[EXERCISE INSTRUCTIONS] The lines to extract run from the first line of the entries through the line that contains "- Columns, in"; reproduce exactly those lines and no others.

[MATERIAL FOR THIS EXERCISE]
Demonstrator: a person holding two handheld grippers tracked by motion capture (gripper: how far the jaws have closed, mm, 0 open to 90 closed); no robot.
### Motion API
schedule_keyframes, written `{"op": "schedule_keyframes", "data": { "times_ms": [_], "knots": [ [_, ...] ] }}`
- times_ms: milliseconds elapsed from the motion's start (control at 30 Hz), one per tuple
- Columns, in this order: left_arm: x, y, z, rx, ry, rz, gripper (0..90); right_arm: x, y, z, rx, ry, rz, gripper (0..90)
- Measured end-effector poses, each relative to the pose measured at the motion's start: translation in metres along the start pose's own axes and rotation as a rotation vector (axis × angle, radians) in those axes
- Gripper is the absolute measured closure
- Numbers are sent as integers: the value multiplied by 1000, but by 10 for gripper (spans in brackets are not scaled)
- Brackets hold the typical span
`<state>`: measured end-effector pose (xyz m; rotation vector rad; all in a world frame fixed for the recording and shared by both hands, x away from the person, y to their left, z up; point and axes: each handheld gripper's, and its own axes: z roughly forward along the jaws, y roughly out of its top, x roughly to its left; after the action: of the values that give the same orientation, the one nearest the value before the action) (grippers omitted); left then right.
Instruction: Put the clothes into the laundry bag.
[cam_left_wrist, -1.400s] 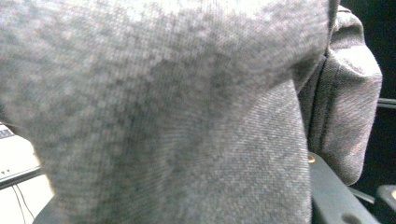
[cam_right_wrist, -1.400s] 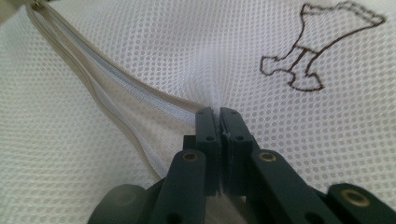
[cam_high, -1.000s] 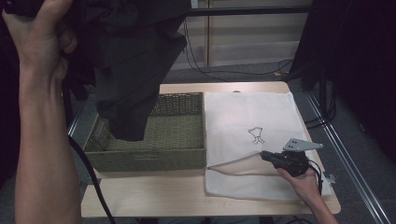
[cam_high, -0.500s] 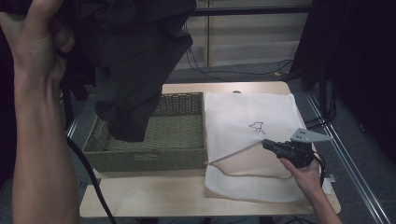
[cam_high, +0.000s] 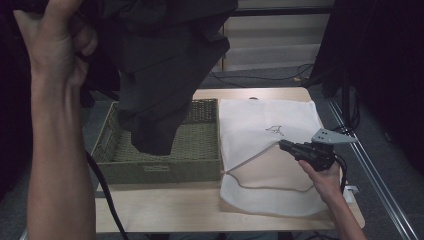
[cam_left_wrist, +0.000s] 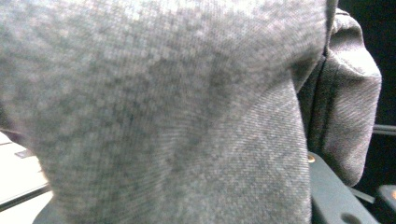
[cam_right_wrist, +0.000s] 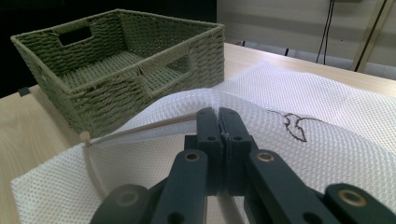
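Left hand (cam_high: 60, 50), raised higher than before: dark grey knitted garment (cam_high: 160, 75) hangs over woven green basket (cam_high: 150, 167), clamped in the left gripper. Right gripper (cam_high: 285, 145), lifted since earlier: jaws together on white mesh laundry bag (cam_high: 265, 120) edge, opening wider.

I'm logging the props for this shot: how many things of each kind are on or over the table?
Baskets: 1, the basket
Mesh bags: 1, the bag
Dark garments: 1, the garment
Grippers: 1 in the high view, the right gripper
Total: 4
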<state>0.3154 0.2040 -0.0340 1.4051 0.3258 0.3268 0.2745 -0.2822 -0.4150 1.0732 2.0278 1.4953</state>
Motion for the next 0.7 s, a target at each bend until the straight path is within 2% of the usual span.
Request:
{"op": "schedule_keyframes", "data": {
  "times_ms": [167, 200, 233, 267, 300, 367, 700],
  "knots": [
    [-3, -4, 10, -13, -19, -3, 647, 0, 5, -1, -12, -9, -10, 886],
    [-8, -6, 18, 1, -26, 3, 647, -1, 6, 0, -18, -12, -1, 886],
    [-8, -6, 18, 1, -26, 3, 647, -1, 6, 0, -18, -12, -1, 886],
    [-12, -9, 26, 2, -49, -2, 648, -2, 6, 1, -18, -13, -5, 886],
    [-12, -9, 26, 2, -49, -2, 648, -2, 6, 1, -18, -13, -5, 886],
    [-17, -10, 37, -1, -81, -12, 647, -2, 6, 2, -18, -10, -4, 886],
    [-36, -17, 61, 18, -137, -9, 648, -3, 5, 1, -21, -7, -1, 886]
  ]
}}
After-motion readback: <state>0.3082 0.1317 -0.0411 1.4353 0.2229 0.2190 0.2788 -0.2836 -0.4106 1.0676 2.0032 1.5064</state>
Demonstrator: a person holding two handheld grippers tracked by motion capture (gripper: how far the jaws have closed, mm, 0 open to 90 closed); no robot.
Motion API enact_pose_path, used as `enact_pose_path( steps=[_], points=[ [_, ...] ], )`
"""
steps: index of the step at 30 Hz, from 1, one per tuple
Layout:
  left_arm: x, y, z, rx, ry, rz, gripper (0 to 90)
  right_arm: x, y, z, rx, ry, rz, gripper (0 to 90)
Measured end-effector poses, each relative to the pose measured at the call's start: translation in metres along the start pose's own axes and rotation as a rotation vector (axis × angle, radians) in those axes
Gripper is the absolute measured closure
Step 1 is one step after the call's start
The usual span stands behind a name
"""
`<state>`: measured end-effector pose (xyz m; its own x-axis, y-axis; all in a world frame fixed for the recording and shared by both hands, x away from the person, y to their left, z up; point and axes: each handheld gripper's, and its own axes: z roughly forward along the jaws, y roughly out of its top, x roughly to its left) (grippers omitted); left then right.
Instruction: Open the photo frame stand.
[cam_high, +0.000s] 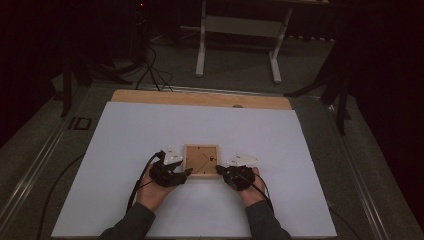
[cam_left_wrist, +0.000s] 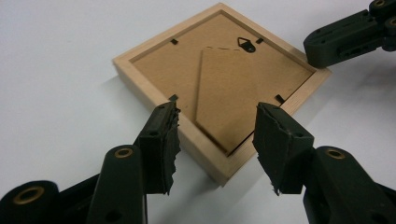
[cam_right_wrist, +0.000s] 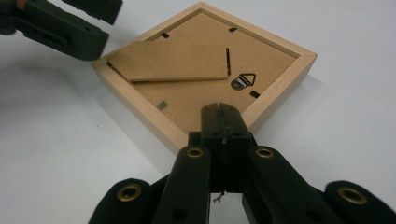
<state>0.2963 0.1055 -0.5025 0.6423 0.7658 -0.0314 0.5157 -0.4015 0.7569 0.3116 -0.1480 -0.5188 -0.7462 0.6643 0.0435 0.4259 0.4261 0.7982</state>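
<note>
A small wooden picture frame (cam_high: 201, 160) is laid face down on the white surface (cam_high: 125, 135), somewhat nearer its near edge than its far edge and about midway between the left and right edges; its brown backboard (cam_left_wrist: 224, 88), a folding stand (cam_right_wrist: 173, 60) and a metal hanger (cam_right_wrist: 243, 80) are turned upward; the left tongs (cam_left_wrist: 215, 140) are held apart astride the frame's near-left corner, no pad seen pressing on the wood; the right tongs (cam_right_wrist: 223, 122) are pressed together at the frame's near-right corner, nothing seen between them.
</note>
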Motion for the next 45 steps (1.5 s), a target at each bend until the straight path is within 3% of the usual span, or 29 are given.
enact_pose_path(
  steps=[7,14,24,35,42,45],
  points=[
    [-0.004,0.009,0.012,0.05,0.006,0.019,49.6,0.0,0.0,0.0,-0.001,-0.001,-0.002,89.8],
    [-0.005,0.013,0.018,0.065,-0.003,0.035,49.6,0.001,0.0,-0.001,0.005,0.001,-0.009,89.7],
    [-0.011,0.021,0.026,0.115,0.003,0.084,48.7,0.0,0.0,-0.001,0.002,0.004,-0.008,89.7],
    [-0.007,0.029,0.035,0.161,-0.014,0.058,49.9,0.0,0.0,-0.001,0.001,0.007,-0.005,89.7],
    [-0.009,0.034,0.036,0.189,-0.005,0.075,51.0,0.0,-0.001,-0.001,0.0,0.008,-0.005,89.7],
    [-0.005,0.037,0.033,0.178,-0.028,0.049,51.0,-0.001,-0.001,-0.001,0.0,0.012,-0.002,89.7]
  ],
)
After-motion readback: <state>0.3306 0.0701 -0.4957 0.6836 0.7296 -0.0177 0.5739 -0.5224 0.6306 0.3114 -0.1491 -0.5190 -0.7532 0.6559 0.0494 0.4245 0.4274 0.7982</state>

[RESULT FOR THIS TASK]
Demonstrator: a person holding two handheld grippers tracked by motion capture (gripper: how far the jaws have closed, mm, 0 open to 90 closed); no robot.
### Motion API
schedule_keyframes, written `{"op": "schedule_keyframes", "data": { "times_ms": [_], "knots": [ [_, ...] ] }}`
- times_ms: milliseconds elapsed from the motion's start (control at 30 Hz), one per tuple
- Columns, in this order: left_arm: x, y, z, rx, ry, rz, gripper (0..90); right_arm: x, y, z, rx, ry, rz, gripper (0..90)

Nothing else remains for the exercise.